Summary
Questo protocollo dimostra misurazioni di scattering Raman potenziato dalla superficie (SERS) a singola molecola utilizzando una nanoantenna origami di DNA (DONA) combinata con microscopia a forza atomica colocalizzata (AFM) e misurazioni Raman.
Abstract
Lo scattering Raman potenziato dalla superficie (SERS) ha la capacità di rilevare singole molecole per le quali è richiesto un elevato miglioramento del campo. Il SERS a singola molecola (SM) è in grado di fornire informazioni spettroscopiche specifiche sulle singole molecole e quindi fornisce informazioni chimiche più dettagliate rispetto ad altre tecniche di rilevamento SM. Allo stesso tempo, c'è il potenziale per svelare informazioni dalle misurazioni SM che rimangono nascoste nelle misurazioni Raman di materiale sfuso. Questo protocollo delinea le misurazioni SM SERS utilizzando una nanoantenna origami di DNA (DONA) in combinazione con microscopia a forza atomica (AFM) e spettroscopia Raman. Una struttura a forcella di origami di DNA e due nanoparticelle d'oro sono combinate per formare i DONA, con uno spazio di 1,2-2,0 nm tra loro. Ciò consente un miglioramento del segnale SERS fino a 1011 volte, consentendo misurazioni di singole molecole. Il protocollo dimostra inoltre il posizionamento di una singola molecola di analita in un hot spot SERS, il processo di imaging AFM e la successiva sovrapposizione dell'imaging Raman per misurare un analita in un singolo DONA.
Introduction
L'origami del DNA è una tecnica nanotecnologica che prevede la piegatura di filamenti di DNA in forme e modelli specifici. La capacità di creare strutture con un controllo preciso su scala nanometrica è uno dei principali vantaggi degli origami DNA1. La capacità di manipolare la materia su scala così piccola ha il potenziale per rivoluzionare una vasta gamma di campi, tra cui medicina, elettronica e scienza dei materiali2. Ad esempio, le strutture di origami del DNA sono state utilizzate per fornire farmaci direttamente alle cellule tumorali3,4, creare sensori su scala nanometrica per rilevare le malattie5,6 e creare modelli intricati sulle superfici dei materiali 6,7. Inoltre, la capacità di utilizzare origami di DNA per creare complesse strutture su scala nanometrica ha creato nuove opportunità per lo studio dei processi biologici fondamentali su scala nanometrica8.

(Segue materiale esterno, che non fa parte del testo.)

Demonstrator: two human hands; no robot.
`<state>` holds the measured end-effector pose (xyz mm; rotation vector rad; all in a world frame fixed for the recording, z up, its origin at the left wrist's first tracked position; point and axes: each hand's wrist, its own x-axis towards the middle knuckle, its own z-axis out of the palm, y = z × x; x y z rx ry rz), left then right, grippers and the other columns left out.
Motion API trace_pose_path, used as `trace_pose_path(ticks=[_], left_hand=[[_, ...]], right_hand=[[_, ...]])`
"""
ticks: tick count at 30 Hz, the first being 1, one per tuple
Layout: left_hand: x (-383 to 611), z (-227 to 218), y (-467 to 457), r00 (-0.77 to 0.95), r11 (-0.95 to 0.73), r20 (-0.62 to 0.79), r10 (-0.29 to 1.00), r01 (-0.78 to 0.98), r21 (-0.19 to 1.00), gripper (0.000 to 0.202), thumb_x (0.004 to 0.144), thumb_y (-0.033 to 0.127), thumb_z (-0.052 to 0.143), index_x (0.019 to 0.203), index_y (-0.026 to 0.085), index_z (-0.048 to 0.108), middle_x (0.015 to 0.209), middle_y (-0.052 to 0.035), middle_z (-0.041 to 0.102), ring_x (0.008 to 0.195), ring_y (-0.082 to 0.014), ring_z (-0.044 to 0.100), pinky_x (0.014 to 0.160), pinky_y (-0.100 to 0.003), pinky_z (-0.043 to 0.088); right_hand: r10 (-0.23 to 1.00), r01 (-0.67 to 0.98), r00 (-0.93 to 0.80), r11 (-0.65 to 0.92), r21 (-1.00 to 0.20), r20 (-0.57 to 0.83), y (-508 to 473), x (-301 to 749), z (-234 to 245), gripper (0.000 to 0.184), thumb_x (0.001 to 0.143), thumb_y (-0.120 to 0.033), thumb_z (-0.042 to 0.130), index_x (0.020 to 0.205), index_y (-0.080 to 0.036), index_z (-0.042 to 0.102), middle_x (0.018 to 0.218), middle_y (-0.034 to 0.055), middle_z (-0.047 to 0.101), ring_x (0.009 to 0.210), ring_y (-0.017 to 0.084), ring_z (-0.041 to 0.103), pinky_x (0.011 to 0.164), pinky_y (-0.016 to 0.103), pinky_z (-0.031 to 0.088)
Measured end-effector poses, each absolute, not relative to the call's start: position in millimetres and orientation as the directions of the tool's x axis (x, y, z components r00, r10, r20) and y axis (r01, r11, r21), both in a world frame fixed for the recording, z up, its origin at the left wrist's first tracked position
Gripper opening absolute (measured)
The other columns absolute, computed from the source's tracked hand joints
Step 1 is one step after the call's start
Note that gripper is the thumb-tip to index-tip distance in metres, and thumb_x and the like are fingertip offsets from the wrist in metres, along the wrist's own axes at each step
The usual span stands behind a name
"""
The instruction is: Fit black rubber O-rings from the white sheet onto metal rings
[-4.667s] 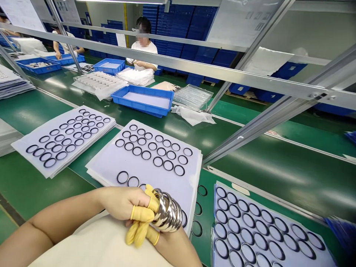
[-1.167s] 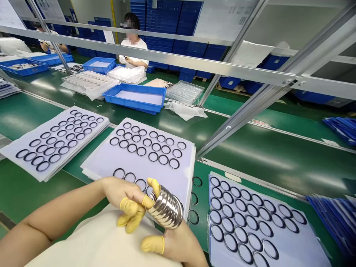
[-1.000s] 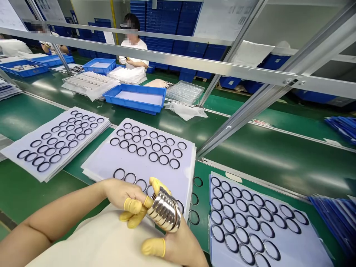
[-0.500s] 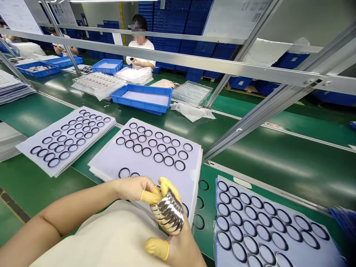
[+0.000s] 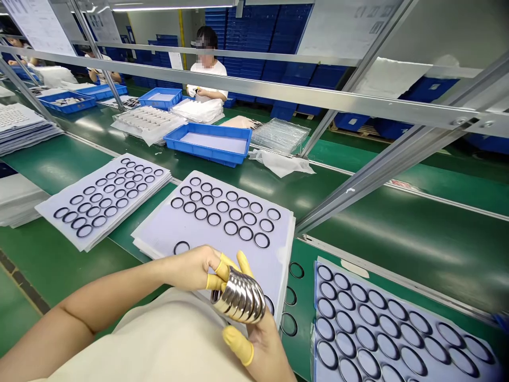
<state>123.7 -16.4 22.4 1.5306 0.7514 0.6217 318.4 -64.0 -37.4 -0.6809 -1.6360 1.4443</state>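
A stack of shiny metal rings [image 5: 242,300] rests in my right hand [image 5: 265,347], which is closed under it, its thumb in a yellow finger cot. My left hand [image 5: 191,268], also in yellow cots, pinches the stack's near end. Both hands hover over the front edge of a white sheet [image 5: 163,236] that carries rows of black rings. A yellow-tipped finger stands up behind the stack.
Similar ring sheets lie at left [image 5: 53,225] and right [image 5: 427,347]. Three loose black rings [image 5: 296,269] sit on the green belt. A slanted metal strut [image 5: 382,170] and a blue tray [image 5: 207,146] stand beyond. A person [image 5: 207,69] works opposite. White stacks [image 5: 18,199] lie far left.
My left fingers have gone from wrapping the ring stack to pinching its near end. My right thumb has come into view below, and the stack has tilted slightly.
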Motion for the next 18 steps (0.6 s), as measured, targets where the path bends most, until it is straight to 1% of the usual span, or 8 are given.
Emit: trace_pose_path(ticks=[2,5,8,10,13,15,16,18], left_hand=[[124,22,-16,0.617,0.070,-0.097,0.781,0.067,0.995,0.017,0.079,0.027,0.067,0.072,0.013,0.073,0.081,-0.0073,0.068,0.080,-0.0170,0.060,0.077,-0.027,0.050],[126,18,-13,0.606,0.285,-0.228,0.762,0.001,0.958,0.018,0.070,0.029,0.075,0.065,0.012,0.072,0.067,-0.0025,0.064,0.067,-0.0123,0.056,0.067,-0.023,0.049],[128,13,-12,0.597,0.447,-0.344,0.724,-0.026,0.894,0.022,0.059,0.031,0.083,0.062,0.012,0.072,0.057,0.0011,0.060,0.056,-0.0089,0.051,0.061,-0.021,0.048],[128,8,-11,0.595,0.491,-0.382,0.707,-0.025,0.871,0.026,0.053,0.032,0.085,0.060,0.012,0.071,0.052,0.0020,0.059,0.053,-0.0087,0.049,0.059,-0.021,0.048],[128,2,-9,0.591,0.490,-0.387,0.707,-0.016,0.871,0.025,0.053,0.033,0.085,0.059,0.013,0.071,0.051,0.0023,0.059,0.053,-0.0090,0.050,0.059,-0.021,0.048],[127,0,-7,0.587,0.456,-0.372,0.718,0.006,0.890,0.022,0.058,0.032,0.081,0.060,0.013,0.070,0.052,0.0023,0.059,0.055,-0.0092,0.051,0.060,-0.021,0.048],[127,0,-7,0.582,0.411,-0.348,0.735,0.027,0.911,0.020,0.062,0.031,0.078,0.061,0.013,0.070,0.054,0.0019,0.060,0.056,-0.0096,0.051,0.061,-0.021,0.047],[126,1,-6,0.555,0.234,-0.249,0.794,0.099,0.967,0.015,0.071,0.025,0.069,0.064,0.013,0.070,0.064,-0.0008,0.064,0.064,-0.0117,0.056,0.065,-0.022,0.048]], right_hand=[[0.829,-0.185,-0.509,0.158,-0.970,0.232,-63,318,-38,0.038,0.086,-0.047,0.059,0.121,-0.030,0.062,0.140,0.0105,0.051,0.134,0.030,0.040,0.108,0.052,0.035],[0.825,-0.245,-0.525,0.090,-0.965,0.210,-62,318,-39,0.044,0.086,-0.045,0.061,0.127,-0.029,0.058,0.134,0.0115,0.057,0.127,0.030,0.050,0.104,0.049,0.041],[0.839,-0.198,-0.515,0.085,-0.977,0.178,-60,320,-37,0.041,0.085,-0.043,0.062,0.124,-0.029,0.061,0.130,0.0099,0.061,0.121,0.031,0.055,0.103,0.048,0.043],[0.842,-0.154,-0.515,0.093,-0.984,0.161,-59,323,-36,0.034,0.086,-0.042,0.062,0.117,-0.030,0.066,0.124,0.0088,0.065,0.114,0.030,0.059,0.099,0.046,0.046],[0.839,-0.115,-0.526,0.090,-0.989,0.138,-57,326,-36,0.027,0.086,-0.043,0.061,0.108,-0.030,0.070,0.106,0.0076,0.073,0.101,0.029,0.065,0.092,0.043,0.050],[0.844,-0.084,-0.521,0.097,-0.992,0.127,-56,328,-38,0.025,0.085,-0.043,0.062,0.103,-0.028,0.071,0.095,0.0072,0.074,0.094,0.027,0.067,0.089,0.042,0.051],[0.850,-0.070,-0.513,0.095,-0.993,0.118,-55,328,-40,0.025,0.085,-0.043,0.062,0.102,-0.027,0.071,0.092,0.0074,0.074,0.090,0.027,0.067,0.087,0.041,0.051],[0.854,-0.079,-0.512,0.056,-0.995,0.089,-54,328,-43,0.026,0.085,-0.044,0.062,0.100,-0.025,0.071,0.083,0.0069,0.073,0.079,0.024,0.067,0.082,0.039,0.053]])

Il Surface enhanced Raman scattering (SERS) è una solida tecnica analitica che rileva e identifica molecole a concentrazioni estremamente basse9. Si basa sull'effetto Raman, che è un cambiamento nella lunghezza d'onda della luce diffusa10. SERS richiede un substrato metallico plasmonico per migliorare il segnale Raman delle molecole adsorbite su di esso. Questo aumento può essere fino a 10 11 volte maggiore del segnale ottenuto dalla stessa molecola misurata dalla spettroscopia Raman convenzionale, rendendo il SERS un metodo altamente sensibile per analizzare tracce di sostanze11.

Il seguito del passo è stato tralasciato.